Transcribe exactly the lines that fall between the one holding "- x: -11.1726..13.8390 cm" and the one holding "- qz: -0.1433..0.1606", inclusive, from the entries below.

##########

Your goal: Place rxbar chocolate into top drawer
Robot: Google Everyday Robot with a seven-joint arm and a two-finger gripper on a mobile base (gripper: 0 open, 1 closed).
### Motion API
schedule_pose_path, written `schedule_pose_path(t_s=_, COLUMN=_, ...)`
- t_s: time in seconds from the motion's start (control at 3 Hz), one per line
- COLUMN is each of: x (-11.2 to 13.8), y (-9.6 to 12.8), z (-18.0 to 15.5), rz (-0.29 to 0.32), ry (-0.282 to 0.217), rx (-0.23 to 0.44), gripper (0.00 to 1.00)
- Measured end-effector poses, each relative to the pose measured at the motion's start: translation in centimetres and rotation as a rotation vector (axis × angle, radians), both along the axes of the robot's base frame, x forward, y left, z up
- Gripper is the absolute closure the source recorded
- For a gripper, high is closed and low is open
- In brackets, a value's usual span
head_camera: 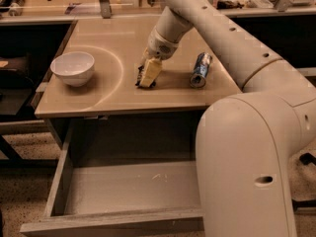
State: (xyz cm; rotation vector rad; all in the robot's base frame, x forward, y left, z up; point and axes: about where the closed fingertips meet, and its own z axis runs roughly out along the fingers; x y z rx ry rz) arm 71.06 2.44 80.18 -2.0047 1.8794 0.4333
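Note:
The rxbar chocolate [139, 77] is a small black bar lying on the tan table top, near its middle. My gripper [149, 73] has come down on it from above and covers most of it. Only the bar's dark left edge and lower end show. The bar still rests on the table. The top drawer [123, 186] is pulled wide open below the table's front edge. Its pale grey bottom is bare and its front panel [113, 226] is nearest the camera.
A white bowl [73, 67] stands on the left of the table. A blue-and-white can [200, 69] lies on its side to the right of the gripper. My arm's large pale body [247, 157] fills the right side and hides the drawer's right end.

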Motion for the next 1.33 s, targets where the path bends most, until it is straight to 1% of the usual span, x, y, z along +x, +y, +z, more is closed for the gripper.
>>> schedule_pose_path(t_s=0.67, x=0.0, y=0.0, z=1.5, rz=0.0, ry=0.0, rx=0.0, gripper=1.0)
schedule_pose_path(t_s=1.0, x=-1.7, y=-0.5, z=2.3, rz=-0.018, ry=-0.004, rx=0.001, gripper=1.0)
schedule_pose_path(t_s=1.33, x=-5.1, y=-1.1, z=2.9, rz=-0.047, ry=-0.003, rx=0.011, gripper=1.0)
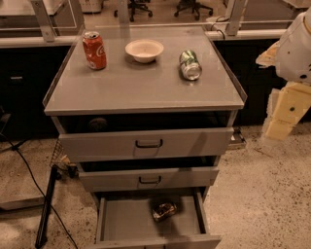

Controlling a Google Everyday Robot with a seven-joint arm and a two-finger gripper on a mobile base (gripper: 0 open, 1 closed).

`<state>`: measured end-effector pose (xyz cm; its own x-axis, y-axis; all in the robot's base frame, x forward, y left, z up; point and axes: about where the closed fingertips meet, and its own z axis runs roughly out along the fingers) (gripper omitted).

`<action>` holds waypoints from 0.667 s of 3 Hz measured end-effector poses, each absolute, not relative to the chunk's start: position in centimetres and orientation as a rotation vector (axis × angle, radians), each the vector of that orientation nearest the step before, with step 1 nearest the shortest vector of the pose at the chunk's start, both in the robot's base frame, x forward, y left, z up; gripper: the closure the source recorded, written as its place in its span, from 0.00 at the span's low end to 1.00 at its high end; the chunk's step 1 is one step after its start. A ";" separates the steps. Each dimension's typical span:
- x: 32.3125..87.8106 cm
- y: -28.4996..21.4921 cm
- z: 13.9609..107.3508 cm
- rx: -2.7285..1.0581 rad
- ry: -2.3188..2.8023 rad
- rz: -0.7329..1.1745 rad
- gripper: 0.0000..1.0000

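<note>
My gripper [283, 113] hangs at the right edge of the view, beside the right side of a grey drawer cabinet [146, 90] and apart from it, touching nothing. On the cabinet top stand a red soda can [94, 49] at the back left and a white bowl [144, 50] at the back middle. A green can [190, 64] lies on its side at the back right and is the item nearest the gripper. The bottom drawer [150, 221] is pulled out, with a dark crumpled snack bag [164, 210] inside.
The top drawer [146, 142] and middle drawer [148, 179] are each slightly ajar. A dark round object [97, 123] shows in the top drawer's gap. Black cables [29, 175] and a dark bar [46, 209] lie on the floor at left. Office chairs [194, 6] stand behind.
</note>
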<state>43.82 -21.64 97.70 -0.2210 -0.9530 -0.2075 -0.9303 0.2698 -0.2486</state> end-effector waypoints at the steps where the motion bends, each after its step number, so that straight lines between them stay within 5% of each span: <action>1: 43.8 -21.6 97.7 -1.723 2.230 -0.101 0.00; 2: 43.6 -21.3 96.5 -1.713 2.227 -0.073 0.00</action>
<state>43.59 -21.29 96.52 -0.2227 -0.9481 -0.2269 -0.9312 0.2758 -0.2385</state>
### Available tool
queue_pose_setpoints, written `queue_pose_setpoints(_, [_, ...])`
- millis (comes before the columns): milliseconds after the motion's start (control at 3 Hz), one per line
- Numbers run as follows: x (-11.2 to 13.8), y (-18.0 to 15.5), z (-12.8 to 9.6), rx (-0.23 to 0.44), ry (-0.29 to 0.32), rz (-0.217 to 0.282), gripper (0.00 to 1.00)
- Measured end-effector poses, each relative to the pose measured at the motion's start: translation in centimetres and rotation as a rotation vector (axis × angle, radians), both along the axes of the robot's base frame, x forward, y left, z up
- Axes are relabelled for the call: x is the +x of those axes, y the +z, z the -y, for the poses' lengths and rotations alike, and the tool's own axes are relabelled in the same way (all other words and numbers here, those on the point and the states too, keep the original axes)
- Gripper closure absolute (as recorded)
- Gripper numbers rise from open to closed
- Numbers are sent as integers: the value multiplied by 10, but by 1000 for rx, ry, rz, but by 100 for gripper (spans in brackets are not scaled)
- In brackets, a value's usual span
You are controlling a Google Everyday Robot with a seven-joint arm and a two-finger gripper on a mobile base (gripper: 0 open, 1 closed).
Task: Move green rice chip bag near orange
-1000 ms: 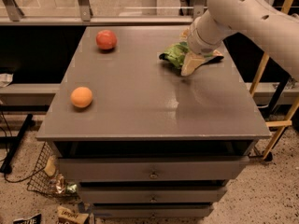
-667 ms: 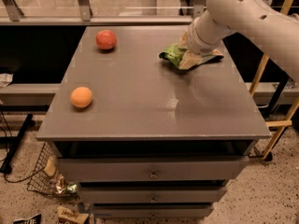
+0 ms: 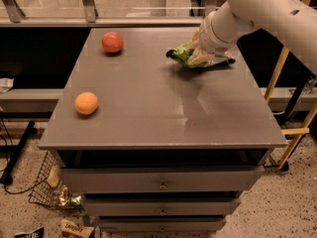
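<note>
Green rice chip bag (image 3: pixel 184 53) at far side of table (image 3: pixel 148 118). Claw (image 3: pixel 199 56) sits right on bag; open or closed, cannot tell. Step: grabbing. Next: lift bag, carry across to orange (image 3: pixel 86 103), well apart.

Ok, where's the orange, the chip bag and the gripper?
orange (image 3: pixel 86 103): camera view, middle of the fruit.
bag (image 3: pixel 179 53): camera view, its green left end.
gripper (image 3: pixel 200 56): camera view, its tip, right over the bag.
</note>
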State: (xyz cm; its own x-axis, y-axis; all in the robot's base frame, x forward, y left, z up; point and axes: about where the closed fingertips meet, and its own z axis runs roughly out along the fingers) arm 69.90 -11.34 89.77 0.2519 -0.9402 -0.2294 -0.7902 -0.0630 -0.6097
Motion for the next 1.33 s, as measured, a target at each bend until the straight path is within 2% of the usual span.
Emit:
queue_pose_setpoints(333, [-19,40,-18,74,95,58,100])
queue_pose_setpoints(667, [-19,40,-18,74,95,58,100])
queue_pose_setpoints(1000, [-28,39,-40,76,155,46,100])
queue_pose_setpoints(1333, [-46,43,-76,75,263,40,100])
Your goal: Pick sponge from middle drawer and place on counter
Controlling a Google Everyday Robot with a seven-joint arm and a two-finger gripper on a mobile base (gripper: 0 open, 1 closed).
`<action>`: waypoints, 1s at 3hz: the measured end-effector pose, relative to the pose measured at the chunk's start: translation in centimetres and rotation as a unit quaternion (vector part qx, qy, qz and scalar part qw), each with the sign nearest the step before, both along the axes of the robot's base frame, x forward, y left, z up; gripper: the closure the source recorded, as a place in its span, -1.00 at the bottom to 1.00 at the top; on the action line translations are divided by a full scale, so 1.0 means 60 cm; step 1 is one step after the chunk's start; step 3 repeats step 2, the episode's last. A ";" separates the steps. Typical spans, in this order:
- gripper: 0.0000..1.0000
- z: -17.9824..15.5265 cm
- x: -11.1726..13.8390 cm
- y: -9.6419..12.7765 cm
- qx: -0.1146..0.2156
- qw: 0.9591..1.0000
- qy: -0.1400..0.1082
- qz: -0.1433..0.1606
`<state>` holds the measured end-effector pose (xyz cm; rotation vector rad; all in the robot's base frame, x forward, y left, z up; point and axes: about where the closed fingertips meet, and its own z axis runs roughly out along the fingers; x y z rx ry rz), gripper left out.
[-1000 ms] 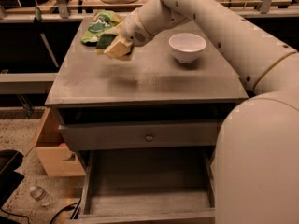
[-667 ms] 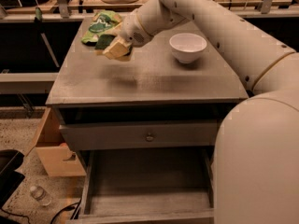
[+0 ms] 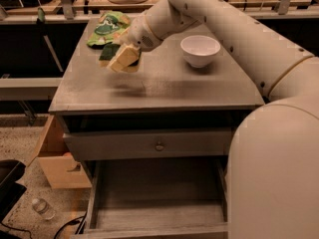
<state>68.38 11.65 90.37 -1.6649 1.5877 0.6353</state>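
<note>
Gripper (image 3: 123, 59) hangs over the back-left part of the broad matte grey counter (image 3: 164, 91), clamped on the small flat sponge (image 3: 108, 52), dark green face with a yellow edge. Sponge is off the surface, tilted, with its shadow on the tabletop just below. Light-green printed snack bag (image 3: 105, 29) lies at the back-left corner, just behind the sponge. White round bowl (image 3: 200, 50) sits upright to the right, apart from the gripper. Grey drawer front with a small round knob (image 3: 159, 146) is closed under the counter edge. Below it, the wide shallow grey wooden middle drawer (image 3: 159, 198) is pulled out, floor bare
</note>
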 end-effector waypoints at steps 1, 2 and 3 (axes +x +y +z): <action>-1.00 -0.003 -0.001 0.005 0.000 1.000 0.002 0.002; -1.00 -0.003 -0.001 0.005 0.000 1.000 0.002 0.002; -1.00 -0.003 -0.001 0.005 0.000 1.000 0.002 0.002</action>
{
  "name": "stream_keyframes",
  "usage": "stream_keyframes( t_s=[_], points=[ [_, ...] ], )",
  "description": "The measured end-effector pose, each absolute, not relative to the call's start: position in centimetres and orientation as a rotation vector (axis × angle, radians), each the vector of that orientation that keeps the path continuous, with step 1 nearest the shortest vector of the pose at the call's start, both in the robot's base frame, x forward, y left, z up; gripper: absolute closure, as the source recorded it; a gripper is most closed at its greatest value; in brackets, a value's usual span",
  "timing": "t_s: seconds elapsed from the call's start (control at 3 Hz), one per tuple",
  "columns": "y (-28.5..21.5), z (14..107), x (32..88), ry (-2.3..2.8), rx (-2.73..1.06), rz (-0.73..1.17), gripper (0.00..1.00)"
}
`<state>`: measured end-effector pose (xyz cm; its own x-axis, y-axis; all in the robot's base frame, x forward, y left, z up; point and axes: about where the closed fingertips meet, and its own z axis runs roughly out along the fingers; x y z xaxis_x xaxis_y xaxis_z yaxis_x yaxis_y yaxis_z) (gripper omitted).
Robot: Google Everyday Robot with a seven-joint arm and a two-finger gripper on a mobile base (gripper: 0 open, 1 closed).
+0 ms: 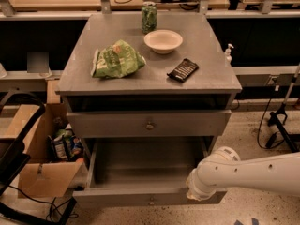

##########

> [Exercise result]
- x: -11.1726..13.8390 cm
- y: -9.6419..12.7765 cm
- qx: -0.1146..0.2156
- qw: 0.9591..1.0000
- qy: -0.1400..0.1082
- qz: -0.1433..0.1606

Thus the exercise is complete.